The sole issue in this case is whether there was sufficient evidence from which a jury could infer actionable negligence on the part of either of the defendants. We hold that the record in this case would not support a finding of actionable negligence.
The record is devoid of any facts that show specific acts of negligence on the part of defendants, that defendants had actual or implied knowledge of an existing defect or dangerous situation, that the defendant failed to routinely inspect the soft drink display, that the “same or similar” type of injury had occurred with similar displays elsewhere, that the display was inherently dangerous, that there was anything unusual about the way the bottles were stacked at or around the time of the accident, and that there was no opportunity for interference or intervening negligence by other customers within a short period of time prior to the accident.
In sum, we find no breach of the store owner’s or distributor’s duty to stack bottles in a reasonable manner so as to avoid injury to the store’s customers.

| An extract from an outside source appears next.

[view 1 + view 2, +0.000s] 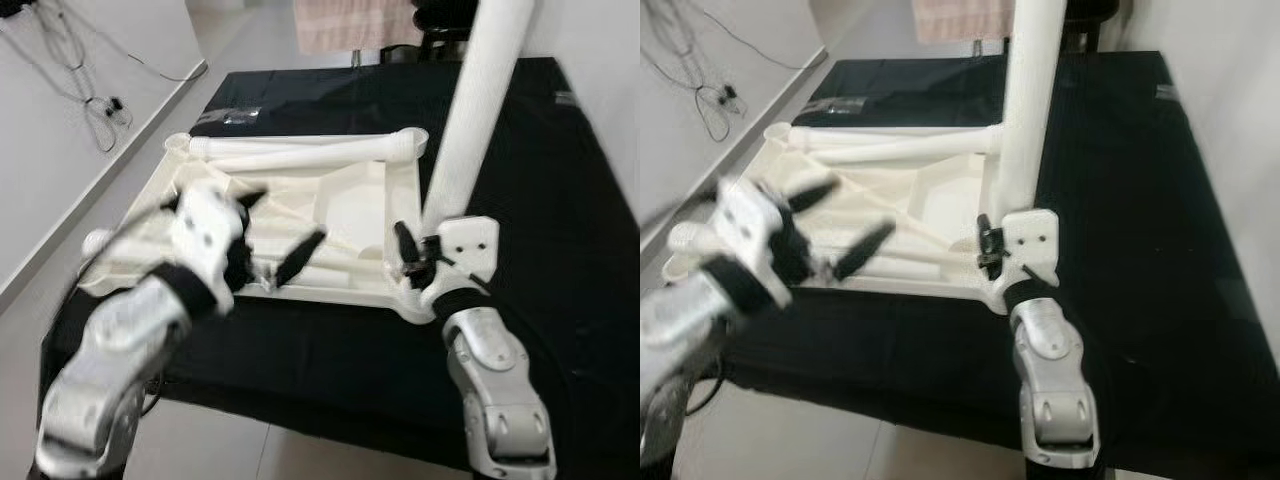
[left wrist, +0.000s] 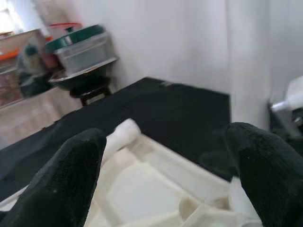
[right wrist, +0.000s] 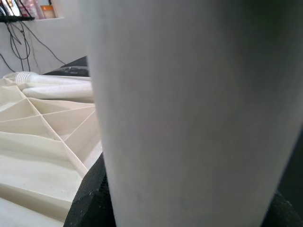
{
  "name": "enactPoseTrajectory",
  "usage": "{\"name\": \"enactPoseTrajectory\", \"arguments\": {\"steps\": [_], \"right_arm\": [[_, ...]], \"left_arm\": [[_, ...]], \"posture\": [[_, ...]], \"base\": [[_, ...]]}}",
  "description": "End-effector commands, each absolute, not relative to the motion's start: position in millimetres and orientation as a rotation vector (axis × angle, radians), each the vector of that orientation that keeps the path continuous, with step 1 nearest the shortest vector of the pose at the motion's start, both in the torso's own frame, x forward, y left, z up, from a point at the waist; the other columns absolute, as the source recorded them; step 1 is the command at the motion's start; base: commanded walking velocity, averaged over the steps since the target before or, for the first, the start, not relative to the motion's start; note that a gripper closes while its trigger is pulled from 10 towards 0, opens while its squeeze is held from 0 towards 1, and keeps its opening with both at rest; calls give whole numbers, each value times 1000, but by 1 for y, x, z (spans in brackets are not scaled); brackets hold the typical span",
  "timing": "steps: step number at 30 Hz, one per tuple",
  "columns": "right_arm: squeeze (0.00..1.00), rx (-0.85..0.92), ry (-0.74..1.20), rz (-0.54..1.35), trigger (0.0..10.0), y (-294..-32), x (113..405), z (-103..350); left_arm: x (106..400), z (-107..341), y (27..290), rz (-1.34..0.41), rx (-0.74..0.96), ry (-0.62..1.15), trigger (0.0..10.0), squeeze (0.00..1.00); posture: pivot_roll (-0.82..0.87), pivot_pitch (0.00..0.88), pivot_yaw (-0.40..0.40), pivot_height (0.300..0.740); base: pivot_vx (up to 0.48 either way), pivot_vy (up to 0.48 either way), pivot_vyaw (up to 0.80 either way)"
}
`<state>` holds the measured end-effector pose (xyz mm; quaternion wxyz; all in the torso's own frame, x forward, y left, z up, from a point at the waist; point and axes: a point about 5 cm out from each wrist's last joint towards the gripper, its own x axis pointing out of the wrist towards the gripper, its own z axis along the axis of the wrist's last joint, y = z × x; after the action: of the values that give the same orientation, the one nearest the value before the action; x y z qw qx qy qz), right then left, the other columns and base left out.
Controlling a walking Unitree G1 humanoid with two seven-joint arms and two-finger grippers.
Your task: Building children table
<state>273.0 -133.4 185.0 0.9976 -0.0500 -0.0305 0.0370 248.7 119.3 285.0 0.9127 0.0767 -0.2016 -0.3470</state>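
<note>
Cables (image 1: pixel 85 75) trail over the white floor (image 1: pixel 60 150) in the upper left of the frame. Low on the left, the left pincer (image 1: pixel 270 235) hovers blurred over the near left part of the upturned table (image 1: pixel 350 200), its fingers (image 1: pixel 300 257) spread and holding nothing. The table is a white ribbed plastic panel lying underside up on a black cloth (image 1: pixel 560 200) that covers the tabletop; a loose leg (image 1: pixel 300 150) lies across its far edge, and another lies along its near side, partly hidden by the left pincer. Right of centre, an upright leg (image 1: pixel 480 110) stands in the table's near right corner, reaching out of the top of the frame. The right pincer (image 1: pixel 420 262) is clenched on that leg near its foot. At top centre, a beige cloth (image 1: pixel 350 25) hangs beyond the tabletop.
</note>
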Motion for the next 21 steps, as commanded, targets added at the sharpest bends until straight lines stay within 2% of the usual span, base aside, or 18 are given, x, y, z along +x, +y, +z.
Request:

We note that while the store owes the customer as an invitee a duty of reasonable care in building displays, “[t]he proprietor of a business establishment is not required to take extraordinary precautions for the safety of his invitees . . . .” Gaskill v. Great A & P Tea Co., 6 N.C. App. 690, 694, 171 S.E. 2d 95 (1969). The store owner “is not an insurer of the safety of a customer while on the premises.” Watkins v. Taylor Furnishing Company, 224 N.C. 674, 676, 31 S.E. 2d 917 (1944). See also, Bodenheimer v. National Food Stores, Inc., 255 N.C. 743, 122 S.E. 2d 715 (1961).
Even if specific acts constituting a breach of due care on the part of the store owner or distributor were shown, there is still insufficient evidence from which a jury could conclude that such acts were the proximate cause of plaintiff’s injury. There is no evidence, for example, which would indicate that had a guard rail or vertical supports been installed that they would have prevented the occurrence in this case.

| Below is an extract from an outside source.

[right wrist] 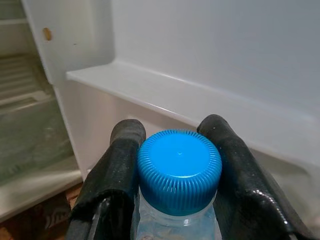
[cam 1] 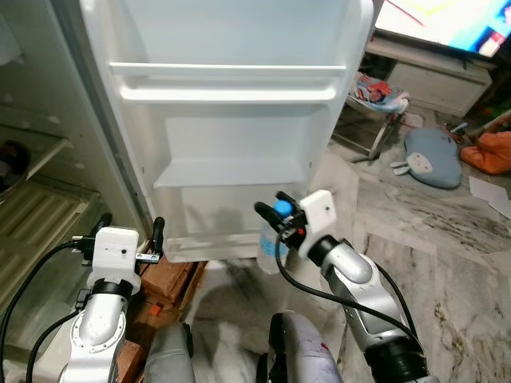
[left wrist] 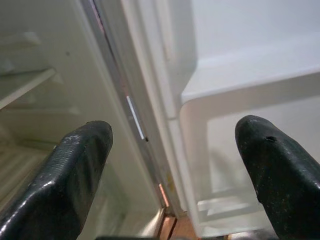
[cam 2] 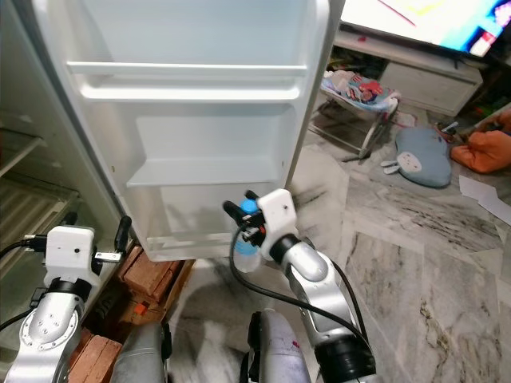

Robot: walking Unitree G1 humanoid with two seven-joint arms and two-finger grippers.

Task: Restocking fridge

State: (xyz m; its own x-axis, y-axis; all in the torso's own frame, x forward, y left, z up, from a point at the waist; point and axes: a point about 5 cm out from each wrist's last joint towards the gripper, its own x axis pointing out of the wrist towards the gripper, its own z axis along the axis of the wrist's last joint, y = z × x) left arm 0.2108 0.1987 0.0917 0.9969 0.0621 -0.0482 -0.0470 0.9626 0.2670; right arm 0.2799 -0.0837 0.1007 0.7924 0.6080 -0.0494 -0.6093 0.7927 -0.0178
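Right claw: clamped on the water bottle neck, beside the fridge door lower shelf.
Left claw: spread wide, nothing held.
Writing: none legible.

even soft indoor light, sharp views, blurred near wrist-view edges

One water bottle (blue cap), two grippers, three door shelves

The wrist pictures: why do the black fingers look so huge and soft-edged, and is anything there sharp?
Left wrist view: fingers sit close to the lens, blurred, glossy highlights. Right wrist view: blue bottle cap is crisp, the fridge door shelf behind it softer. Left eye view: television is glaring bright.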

As the plaintiff has failed to show that other customers did not have access to the soft drink display, and therefore that the store owner had exclusive control over the positioning of the bot-*304ties on the display, we cannot apply the doctrine of res ipsa loquitur. Phillips v. Bottling Co., 256 N.C. 728, 729, 125 S.E. 2d 30 (1962); Jackson v. Neill McKay Gin Co., 255 N.C. 194, 120 S.E. 2d 540 (1961); Watkins v. Taylor Furnishing Co., supra; Peterson v. Winn-Dixie, 14 N.C. App. 29, 187 S.E. 2d 487 (1972); Farmer v. Drug Corp., 7 N.C. App. 538, 173 S.E. 2d 64 (1970); Gaskill v. Great A & P Tea Co., supra; Connor v. Thalhimers Greensboro, Inc., 1 N.C. App. 29, 159 S.E. 2d 273 (1968).

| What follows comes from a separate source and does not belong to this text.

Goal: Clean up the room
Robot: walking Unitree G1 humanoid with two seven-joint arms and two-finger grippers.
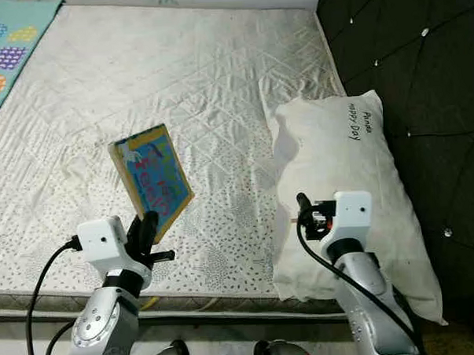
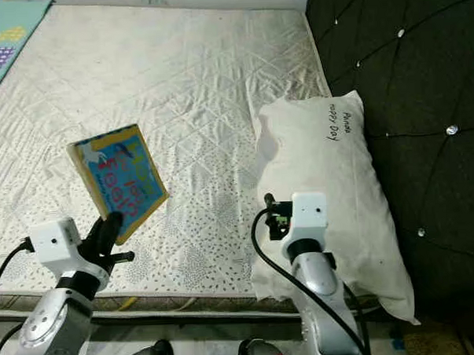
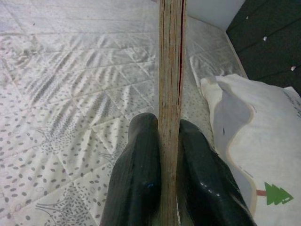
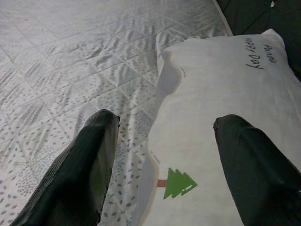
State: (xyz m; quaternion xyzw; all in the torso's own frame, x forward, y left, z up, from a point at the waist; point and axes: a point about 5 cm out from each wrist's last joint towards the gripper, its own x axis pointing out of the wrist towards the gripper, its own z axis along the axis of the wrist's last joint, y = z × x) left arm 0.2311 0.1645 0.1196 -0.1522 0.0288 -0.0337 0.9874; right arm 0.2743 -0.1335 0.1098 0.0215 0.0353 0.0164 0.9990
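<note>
Left gripper (image 1: 149,228) clamps the blue illustrated board book (image 1: 153,179) above the quilted mattress's (image 1: 177,70) front edge; keep it pinched. Right gripper (image 4: 162,155), wide open, holds nothing.

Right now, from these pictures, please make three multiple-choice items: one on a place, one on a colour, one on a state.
1. Where does the pillow lie?
A. beside the dark headboard
B. on the floor
C. on the book

2. What colour is the tree printed on the pillow?
A. red
B. green
C. blue

3. How is the left gripper?
A. open
B. shut on the book
C. resting on the pillow

Answers: 1 A, the pillow lies on the mattress along the headboard. 2 B, both wrist views show it green. 3 B, its fingers clamp the book's edge.
</note>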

The holding in this case should not be construed to mean that those who display soft drinks can never be found to be negligent in the manner of their display or that the doctrine of res ipsa lo-quitur can never apply in these cases. See, for example, the extended compilation of cases found in Annot., 38 A.L.R. 3d 363 (1971). We are also aware that there is a fine line of distinction, if any, between the scope of the storekeeper’s duty and the standard of proximate causation in these cases. Id. The fact situation in the instant case, however, does not require us to expound upon this question.
Affirmed.
Judges Hedrick and Erwin concur.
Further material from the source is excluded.